Nothing is needed except the lines below that run from the one with "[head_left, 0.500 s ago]" through the one with "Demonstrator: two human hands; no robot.", repeated exactly.
:: Data below ::
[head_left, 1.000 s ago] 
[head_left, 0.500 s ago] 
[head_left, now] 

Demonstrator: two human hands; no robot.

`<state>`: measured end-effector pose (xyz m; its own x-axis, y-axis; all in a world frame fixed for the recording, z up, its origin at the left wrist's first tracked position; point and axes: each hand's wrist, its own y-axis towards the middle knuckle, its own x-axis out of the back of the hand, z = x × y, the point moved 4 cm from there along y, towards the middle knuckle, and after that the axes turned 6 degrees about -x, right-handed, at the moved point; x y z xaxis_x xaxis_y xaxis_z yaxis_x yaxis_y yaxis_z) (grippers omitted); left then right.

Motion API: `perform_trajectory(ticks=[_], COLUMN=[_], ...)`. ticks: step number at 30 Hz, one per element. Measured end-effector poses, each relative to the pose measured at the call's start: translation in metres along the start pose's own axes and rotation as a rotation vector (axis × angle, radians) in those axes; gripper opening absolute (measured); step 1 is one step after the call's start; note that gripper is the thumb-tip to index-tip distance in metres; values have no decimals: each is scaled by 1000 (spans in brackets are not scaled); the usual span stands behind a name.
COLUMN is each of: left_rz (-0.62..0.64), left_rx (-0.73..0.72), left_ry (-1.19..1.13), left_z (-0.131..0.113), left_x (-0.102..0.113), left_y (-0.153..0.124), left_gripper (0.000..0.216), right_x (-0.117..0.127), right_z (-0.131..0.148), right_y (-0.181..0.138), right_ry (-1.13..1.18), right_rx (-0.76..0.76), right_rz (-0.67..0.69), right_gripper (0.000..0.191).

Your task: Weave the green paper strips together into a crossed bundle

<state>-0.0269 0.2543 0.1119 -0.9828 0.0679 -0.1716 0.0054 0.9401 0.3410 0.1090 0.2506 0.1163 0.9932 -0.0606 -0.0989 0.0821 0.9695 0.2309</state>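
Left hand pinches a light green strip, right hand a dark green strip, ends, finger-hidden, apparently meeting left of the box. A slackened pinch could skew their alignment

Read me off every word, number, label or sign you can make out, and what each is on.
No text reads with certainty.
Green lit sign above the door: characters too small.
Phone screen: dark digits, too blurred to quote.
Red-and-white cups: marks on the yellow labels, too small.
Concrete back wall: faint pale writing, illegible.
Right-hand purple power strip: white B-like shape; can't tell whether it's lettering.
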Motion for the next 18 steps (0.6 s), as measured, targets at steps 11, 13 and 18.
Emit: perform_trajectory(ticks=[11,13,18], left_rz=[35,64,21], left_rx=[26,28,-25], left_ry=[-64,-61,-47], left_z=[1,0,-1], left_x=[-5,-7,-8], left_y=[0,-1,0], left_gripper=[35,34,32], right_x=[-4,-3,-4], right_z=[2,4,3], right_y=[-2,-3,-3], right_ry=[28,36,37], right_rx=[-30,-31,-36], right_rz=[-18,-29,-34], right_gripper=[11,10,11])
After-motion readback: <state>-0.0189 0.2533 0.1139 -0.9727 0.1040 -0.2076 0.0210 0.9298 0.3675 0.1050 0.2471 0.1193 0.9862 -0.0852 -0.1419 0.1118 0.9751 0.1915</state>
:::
**Exercise output**:
[head_left, 0.500 s ago] 
[head_left, now] 

Demonstrator: two human hands; no robot.

There is no more to this output.